2. Mengalihkan perhatian AS dari tujuan strategis lainnya
Dengan memperluas ikatan militer, diplomatik, dan ekonomi di Timur Tengah selama dua dekade terakhir, Rusia dan China sedang memanfaatkan keinginan Washington untuk memindahkan aset dan perhatian dari wilayah tersebut setelah dua perang berbiaya tinggi di Irak dan Afghanistan.
Keputusan Trump untuk berperang langsung melawan Iran bertentangan secara langsung dengan strategi keamanan nasional yang dikeluarkan oleh administrasinya pada November 2025. Menurut strategi tersebut, administrasi akan memprioritaskan Belahan Bumi Barat dan Indo-Pasifik, sementara pentingnya Timur Tengah “akan merosot.”
Dengan menjadi sekutu dalam perang di Tehran dengan Israel, tanpa berkonsultasi terlebih dahulu dengan sekutu AS yang lain, Trump telah menunjukkan keabaiannya terhadap kekhawatiran strategis dan ekonomi mereka. NATO, yang sudah terbelah oleh ancaman terus-menerus Trump terhadap aliansi dan rencananya terhadap Greenland, sekarang menunjukkan tanda-tanda perpecahan internal yang lebih lanjut.
Itu memberikan manfaat bagi China dan Rusia, yang telah lama berusaha untuk memanfaatkan celah di antara Amerika dan sekutu-sekutunya.
Ironisnya, perang di Iran terjadi saat visi Trump tentang AS sebagai kekuatan hegemon di Belahan Bumi Barat sedang membuat kemajuan. Di samping keprihatinan tentang hukum internasional dan legitimasi, Washington telah menggulingkan Nicolás Maduro di Venezuela dan menggantikannya dengan pemimpin yang lebih patuh.
3. Dampak ekonomi yang tidak proporsional
Penutupan Iran Selat Hormuz, di mana sekitar 20% minyak dunia lewat, sama bisa diprediksi seperti merusak bagi kepentingan AS.
Namun bagi Rusia, ini berarti harga minyak yang lebih tinggi yang meningkatkan ekonomi perangnya. Ini juga mengarah pada pelonggaran sementara namun berkelanjutan dari sanksi AS, yang telah memberikan Moskow bantuan penting setelah bertahun-tahun tekanan ekonomi atas perang di Ukraina.
Alih-alih penutupan yang berkepanjangan dan kerusakan ekstensif pada infrastruktur minyak dan gas alam di Iran dan negara-negara Teluk, tentu saja merugikan keamanan energi dan ekonomi China, risiko ini tampaknya diterima oleh Xi, setidaknya untuk sementara.

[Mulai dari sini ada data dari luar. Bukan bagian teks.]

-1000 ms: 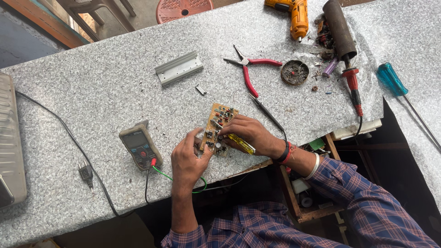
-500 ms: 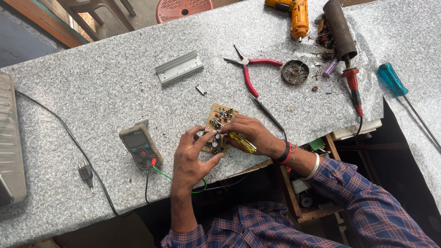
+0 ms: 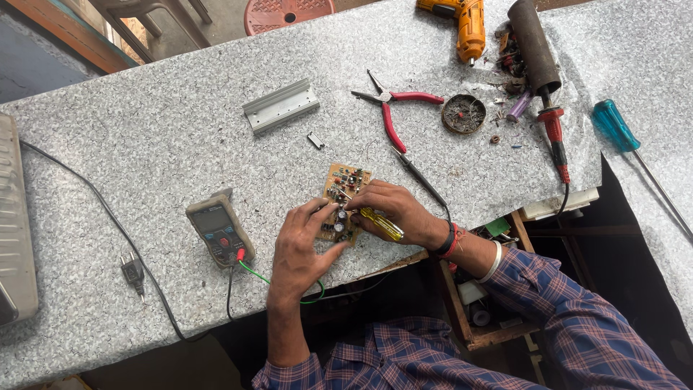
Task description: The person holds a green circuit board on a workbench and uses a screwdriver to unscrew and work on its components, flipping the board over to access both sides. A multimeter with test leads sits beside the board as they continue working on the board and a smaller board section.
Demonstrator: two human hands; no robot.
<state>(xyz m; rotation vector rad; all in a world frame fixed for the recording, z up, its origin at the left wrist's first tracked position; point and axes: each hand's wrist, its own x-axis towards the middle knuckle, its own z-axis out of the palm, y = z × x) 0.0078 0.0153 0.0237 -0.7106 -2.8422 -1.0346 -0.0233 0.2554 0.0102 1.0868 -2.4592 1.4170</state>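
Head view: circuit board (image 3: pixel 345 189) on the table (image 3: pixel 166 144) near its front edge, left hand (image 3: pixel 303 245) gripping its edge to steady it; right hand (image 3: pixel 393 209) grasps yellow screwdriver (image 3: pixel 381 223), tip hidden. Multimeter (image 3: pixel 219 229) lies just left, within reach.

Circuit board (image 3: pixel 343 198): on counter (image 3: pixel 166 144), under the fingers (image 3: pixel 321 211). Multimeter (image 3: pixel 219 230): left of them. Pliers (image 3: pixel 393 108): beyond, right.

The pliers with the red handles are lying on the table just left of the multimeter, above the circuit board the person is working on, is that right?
Not quite. The head view shows the red-handled pliers lying on the table above the circuit board, but well to the right of the multimeter, not left of it. The multimeter sits to the left of the board, near the left hand.
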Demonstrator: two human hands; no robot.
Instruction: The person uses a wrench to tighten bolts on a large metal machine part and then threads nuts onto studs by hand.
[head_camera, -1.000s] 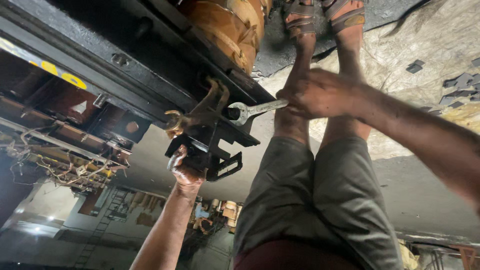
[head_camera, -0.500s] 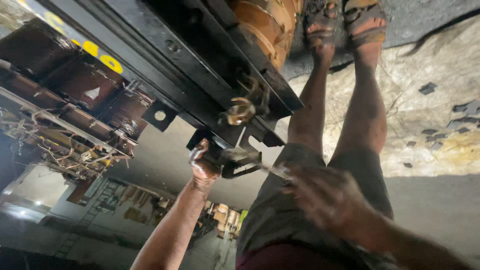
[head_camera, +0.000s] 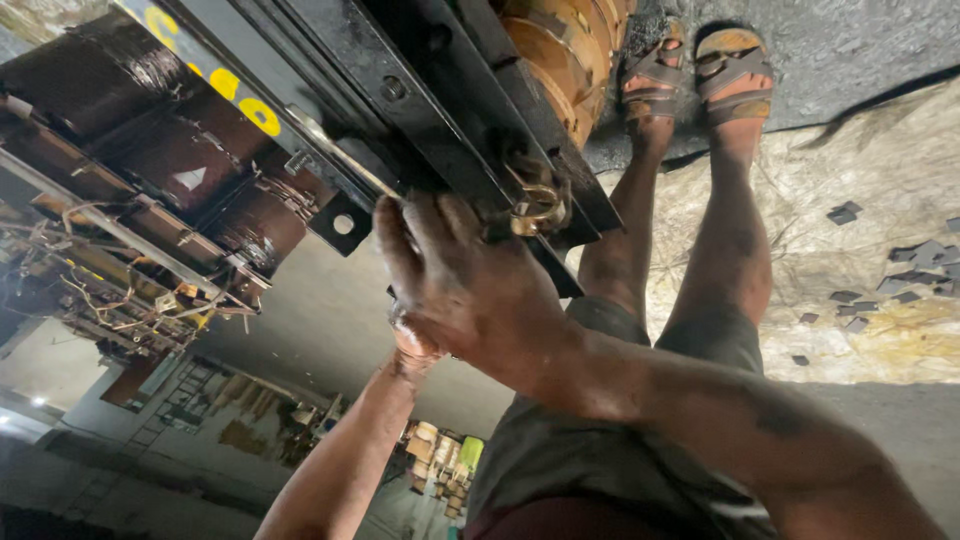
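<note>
My right hand (head_camera: 470, 295) reaches in from the lower right, its back toward me. Its fingers curl over a black bracket (head_camera: 555, 275) at the lower edge of a black steel frame (head_camera: 400, 90). A brass ring fitting (head_camera: 537, 208) sits on the frame just beside its knuckles. My left hand (head_camera: 412, 348) comes in on a forearm from the bottom centre. Only its wrist shows, and the rest is hidden behind my right hand. No wrench is visible. An orange-brown wound coil (head_camera: 565, 60) sits in the frame beyond the hands.
My bare legs and sandalled feet (head_camera: 700, 70) stand on a rough pale floor with small grey metal scraps (head_camera: 900, 270). Dark brown coils (head_camera: 150, 120) and tangled wires (head_camera: 120, 300) hang at the left. A black tab with a hole (head_camera: 343, 222) juts from the frame.
My right hand, holding a wrench a second ago, dropped away and has now come up over the bracket, covering my left hand. The wrench is out of sight. The view has shifted closer.
</note>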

Dengan membangun cadangan minyak domestik dan diversifikasi sumber energi untuk meliputi energi surya, baterai listrik, dan batubara, China jauh lebih baik posisinya untuk mengatasi krisis energi global yang berkepanjangan daripada AS. Memang, Beijing telah membuat kemajuan dalam beberapa tahun terakhir untuk mendorong konsumsi domestik sebagai sumber pertumbuhan ekonomi, daripada bergantung begitu sangat pada perdagangan global. Hal ini mungkin memberikan perlindungan bagi China selama goncangan ekonomi global yang disebabkan oleh perang Iran, serta mendorong ekonomi lebih jauh ke jalurnya sendiri.

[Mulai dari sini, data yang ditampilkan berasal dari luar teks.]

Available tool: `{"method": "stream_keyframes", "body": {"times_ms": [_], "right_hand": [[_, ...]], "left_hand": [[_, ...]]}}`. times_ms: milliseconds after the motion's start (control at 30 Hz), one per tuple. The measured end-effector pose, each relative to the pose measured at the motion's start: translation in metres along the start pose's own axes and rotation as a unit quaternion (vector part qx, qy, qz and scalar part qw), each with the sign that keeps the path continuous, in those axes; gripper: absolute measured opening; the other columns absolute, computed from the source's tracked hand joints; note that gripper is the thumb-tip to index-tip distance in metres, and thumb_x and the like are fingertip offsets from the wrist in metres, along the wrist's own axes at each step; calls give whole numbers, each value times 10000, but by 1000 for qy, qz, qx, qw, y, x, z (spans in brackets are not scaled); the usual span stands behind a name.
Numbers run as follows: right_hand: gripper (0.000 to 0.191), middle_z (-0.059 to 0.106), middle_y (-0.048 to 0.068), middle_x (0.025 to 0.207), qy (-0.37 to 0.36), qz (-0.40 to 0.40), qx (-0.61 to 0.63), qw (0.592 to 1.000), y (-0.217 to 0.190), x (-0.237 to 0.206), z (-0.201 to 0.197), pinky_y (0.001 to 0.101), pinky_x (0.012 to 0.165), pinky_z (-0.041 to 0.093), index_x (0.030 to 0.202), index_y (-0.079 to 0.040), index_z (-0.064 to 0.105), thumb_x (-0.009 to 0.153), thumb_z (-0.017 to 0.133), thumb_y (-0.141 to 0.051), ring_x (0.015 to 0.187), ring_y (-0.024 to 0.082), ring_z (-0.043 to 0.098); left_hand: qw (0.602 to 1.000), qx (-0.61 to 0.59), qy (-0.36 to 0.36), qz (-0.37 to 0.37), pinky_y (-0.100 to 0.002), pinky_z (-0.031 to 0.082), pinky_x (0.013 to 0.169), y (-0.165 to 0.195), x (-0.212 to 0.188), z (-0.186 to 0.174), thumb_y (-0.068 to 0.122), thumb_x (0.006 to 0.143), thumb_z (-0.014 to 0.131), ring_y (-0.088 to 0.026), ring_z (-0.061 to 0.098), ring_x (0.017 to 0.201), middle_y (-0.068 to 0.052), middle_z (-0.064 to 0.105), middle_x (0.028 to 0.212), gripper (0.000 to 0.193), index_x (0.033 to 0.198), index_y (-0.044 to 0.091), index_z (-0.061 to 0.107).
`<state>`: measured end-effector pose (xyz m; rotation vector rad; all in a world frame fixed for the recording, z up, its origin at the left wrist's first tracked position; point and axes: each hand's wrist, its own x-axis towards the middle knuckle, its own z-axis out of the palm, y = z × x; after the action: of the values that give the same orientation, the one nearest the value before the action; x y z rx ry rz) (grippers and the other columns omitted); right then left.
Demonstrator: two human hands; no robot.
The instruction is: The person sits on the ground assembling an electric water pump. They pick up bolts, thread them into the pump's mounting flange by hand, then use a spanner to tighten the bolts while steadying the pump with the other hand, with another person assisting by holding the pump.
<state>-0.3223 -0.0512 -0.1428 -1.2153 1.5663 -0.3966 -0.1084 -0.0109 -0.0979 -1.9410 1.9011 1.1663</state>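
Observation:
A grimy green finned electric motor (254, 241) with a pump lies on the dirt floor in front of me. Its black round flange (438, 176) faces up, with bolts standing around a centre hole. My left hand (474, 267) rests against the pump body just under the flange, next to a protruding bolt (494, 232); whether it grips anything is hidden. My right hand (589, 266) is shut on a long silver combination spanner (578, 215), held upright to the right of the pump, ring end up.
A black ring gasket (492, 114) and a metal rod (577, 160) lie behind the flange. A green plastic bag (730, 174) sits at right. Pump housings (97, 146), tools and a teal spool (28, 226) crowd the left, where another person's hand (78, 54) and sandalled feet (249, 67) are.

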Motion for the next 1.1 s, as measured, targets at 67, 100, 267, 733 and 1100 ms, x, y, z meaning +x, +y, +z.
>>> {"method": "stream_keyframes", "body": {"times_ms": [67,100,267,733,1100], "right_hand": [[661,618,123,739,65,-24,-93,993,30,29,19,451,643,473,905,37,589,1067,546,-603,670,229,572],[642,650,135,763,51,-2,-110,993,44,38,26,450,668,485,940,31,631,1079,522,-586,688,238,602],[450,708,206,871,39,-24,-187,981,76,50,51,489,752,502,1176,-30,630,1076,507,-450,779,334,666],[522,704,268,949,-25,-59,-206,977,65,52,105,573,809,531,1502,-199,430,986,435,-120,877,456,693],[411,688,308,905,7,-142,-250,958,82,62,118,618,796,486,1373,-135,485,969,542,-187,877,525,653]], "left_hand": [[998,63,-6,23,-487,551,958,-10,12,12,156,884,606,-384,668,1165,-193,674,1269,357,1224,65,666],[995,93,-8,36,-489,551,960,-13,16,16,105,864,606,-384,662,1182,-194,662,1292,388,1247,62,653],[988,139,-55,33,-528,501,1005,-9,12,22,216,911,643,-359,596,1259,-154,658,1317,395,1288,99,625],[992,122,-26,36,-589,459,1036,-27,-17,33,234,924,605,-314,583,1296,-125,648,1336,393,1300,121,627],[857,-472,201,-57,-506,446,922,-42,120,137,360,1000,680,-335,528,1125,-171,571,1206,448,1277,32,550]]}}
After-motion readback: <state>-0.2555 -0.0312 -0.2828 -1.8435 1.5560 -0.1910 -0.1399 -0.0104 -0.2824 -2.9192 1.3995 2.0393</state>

Semakin AS kehilangan kendali atas peristiwa di selat, semakin ia kehilangan pengaruh di wilayah tersebut – terutama karena Iran tampaknya memberlakukan pembatasan pada kapal dari negara-negara yang tidak ramah.
4. Kehilangan kepemimpinan global
Kesiapan Trump untuk meninggalkan pembicaraan dan beralih ke perang, serta retorika yang bertentangan yang telah digunakannya sepanjang konflik Iran, telah melemahkan persepsi AS sebagai mediator jujur.

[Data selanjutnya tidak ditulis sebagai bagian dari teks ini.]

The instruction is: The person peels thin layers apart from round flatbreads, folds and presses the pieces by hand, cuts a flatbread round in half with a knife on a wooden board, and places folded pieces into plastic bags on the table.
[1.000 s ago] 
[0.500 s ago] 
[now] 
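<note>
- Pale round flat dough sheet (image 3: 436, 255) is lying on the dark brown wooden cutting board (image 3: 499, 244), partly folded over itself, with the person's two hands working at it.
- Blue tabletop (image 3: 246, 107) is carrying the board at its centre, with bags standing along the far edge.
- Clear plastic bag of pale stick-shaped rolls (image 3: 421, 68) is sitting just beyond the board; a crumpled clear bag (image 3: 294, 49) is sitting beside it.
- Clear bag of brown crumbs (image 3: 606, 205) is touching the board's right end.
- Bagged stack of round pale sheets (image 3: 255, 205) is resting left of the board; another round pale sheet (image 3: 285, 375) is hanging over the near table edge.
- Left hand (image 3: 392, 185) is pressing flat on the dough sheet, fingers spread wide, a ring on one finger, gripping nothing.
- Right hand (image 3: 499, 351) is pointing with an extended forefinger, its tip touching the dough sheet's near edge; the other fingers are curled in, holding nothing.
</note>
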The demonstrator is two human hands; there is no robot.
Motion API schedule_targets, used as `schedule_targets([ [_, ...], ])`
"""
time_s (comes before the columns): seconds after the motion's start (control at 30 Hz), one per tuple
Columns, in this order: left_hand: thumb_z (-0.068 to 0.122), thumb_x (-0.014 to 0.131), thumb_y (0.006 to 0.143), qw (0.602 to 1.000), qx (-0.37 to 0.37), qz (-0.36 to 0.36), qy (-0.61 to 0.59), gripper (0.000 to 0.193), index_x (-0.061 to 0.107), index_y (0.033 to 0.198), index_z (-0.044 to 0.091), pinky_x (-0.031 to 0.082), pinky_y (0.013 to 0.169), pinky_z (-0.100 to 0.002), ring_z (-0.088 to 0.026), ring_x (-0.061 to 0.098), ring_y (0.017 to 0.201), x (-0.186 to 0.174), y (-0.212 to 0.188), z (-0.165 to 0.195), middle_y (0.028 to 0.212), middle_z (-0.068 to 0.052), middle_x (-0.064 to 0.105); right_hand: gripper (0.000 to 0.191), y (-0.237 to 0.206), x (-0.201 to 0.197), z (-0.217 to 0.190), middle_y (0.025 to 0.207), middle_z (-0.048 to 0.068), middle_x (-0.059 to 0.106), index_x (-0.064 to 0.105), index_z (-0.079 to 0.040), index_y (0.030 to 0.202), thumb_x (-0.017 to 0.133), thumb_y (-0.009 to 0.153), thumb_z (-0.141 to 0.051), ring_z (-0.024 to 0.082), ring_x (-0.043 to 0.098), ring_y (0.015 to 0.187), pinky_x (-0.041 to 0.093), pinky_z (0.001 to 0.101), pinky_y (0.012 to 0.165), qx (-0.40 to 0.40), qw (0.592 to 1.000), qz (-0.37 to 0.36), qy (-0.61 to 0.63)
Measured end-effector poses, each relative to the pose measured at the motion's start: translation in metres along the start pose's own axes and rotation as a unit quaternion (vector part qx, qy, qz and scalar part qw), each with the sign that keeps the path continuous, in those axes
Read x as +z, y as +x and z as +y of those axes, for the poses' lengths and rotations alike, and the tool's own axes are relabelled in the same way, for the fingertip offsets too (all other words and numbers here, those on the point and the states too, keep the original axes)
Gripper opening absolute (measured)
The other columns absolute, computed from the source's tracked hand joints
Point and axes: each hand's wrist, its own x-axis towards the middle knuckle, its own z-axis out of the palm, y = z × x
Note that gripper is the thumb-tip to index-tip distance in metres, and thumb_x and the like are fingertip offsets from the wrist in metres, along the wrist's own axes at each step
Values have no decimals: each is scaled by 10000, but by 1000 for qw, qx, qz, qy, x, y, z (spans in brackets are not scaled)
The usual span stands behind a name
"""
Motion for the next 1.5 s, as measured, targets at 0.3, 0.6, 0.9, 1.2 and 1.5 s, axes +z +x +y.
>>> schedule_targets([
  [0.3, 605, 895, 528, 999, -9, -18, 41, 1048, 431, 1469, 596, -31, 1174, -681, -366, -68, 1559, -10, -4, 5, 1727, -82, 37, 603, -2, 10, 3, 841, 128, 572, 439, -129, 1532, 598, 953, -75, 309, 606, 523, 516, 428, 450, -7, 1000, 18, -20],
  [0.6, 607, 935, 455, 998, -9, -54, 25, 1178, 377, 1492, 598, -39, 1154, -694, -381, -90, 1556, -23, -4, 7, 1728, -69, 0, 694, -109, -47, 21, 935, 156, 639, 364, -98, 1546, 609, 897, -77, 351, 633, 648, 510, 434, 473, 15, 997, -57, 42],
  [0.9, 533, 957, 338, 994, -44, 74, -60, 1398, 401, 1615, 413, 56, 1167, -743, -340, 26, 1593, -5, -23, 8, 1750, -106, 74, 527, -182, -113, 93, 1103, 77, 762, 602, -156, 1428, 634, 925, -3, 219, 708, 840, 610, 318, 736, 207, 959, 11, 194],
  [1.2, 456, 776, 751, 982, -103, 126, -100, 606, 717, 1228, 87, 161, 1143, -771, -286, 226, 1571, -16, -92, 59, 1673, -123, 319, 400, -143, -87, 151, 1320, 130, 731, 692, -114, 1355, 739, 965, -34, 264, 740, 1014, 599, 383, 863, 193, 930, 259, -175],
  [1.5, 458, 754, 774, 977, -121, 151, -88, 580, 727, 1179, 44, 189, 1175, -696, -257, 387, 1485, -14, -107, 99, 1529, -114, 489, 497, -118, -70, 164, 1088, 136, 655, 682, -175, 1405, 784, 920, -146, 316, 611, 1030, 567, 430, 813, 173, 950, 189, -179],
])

Itu memberikan dorongan kekuatan lunak besar bagi Beijing. China yang mendorong Iran untuk menerima usulan gencatan senjata 14 hari yang disusun oleh Pakistan. Memang, China secara perlahan telah merusak status AS sebagai mediator global pertama yang biasa.
Beijing telah berhasil bermediasi sebelumnya antara Iran dan Arab Saudi, dan mereka sebelumnya mencoba melakukan hal yang sama dengan Rusia dan Ukraina serta Israel dan Palestina.
Secara umum, perang di Iran menambah bobot pandangan dunia Beijing bahwa tatanan internasional liberal yang dipimpin oleh AS telah berakhir. Meskipun China mungkin mendapat manfaat dalam beberapa level dari kelanjutan perang, keputusannya untuk membantu menyusun gencatan senjata menunjukkan bahwa China semakin mengambil alih tanggung jawab kepemimpinan global yang sebelumnya dimiliki AS.
Dan bagi Rusia, perang di Iran dan perpecahan antara Trump dan sekutu NATO Amerika atas kurangnya dukungan mereka untuk itu, mengalihkan perhatian dunia dan keterlibatan AS dari perang di Ukraina.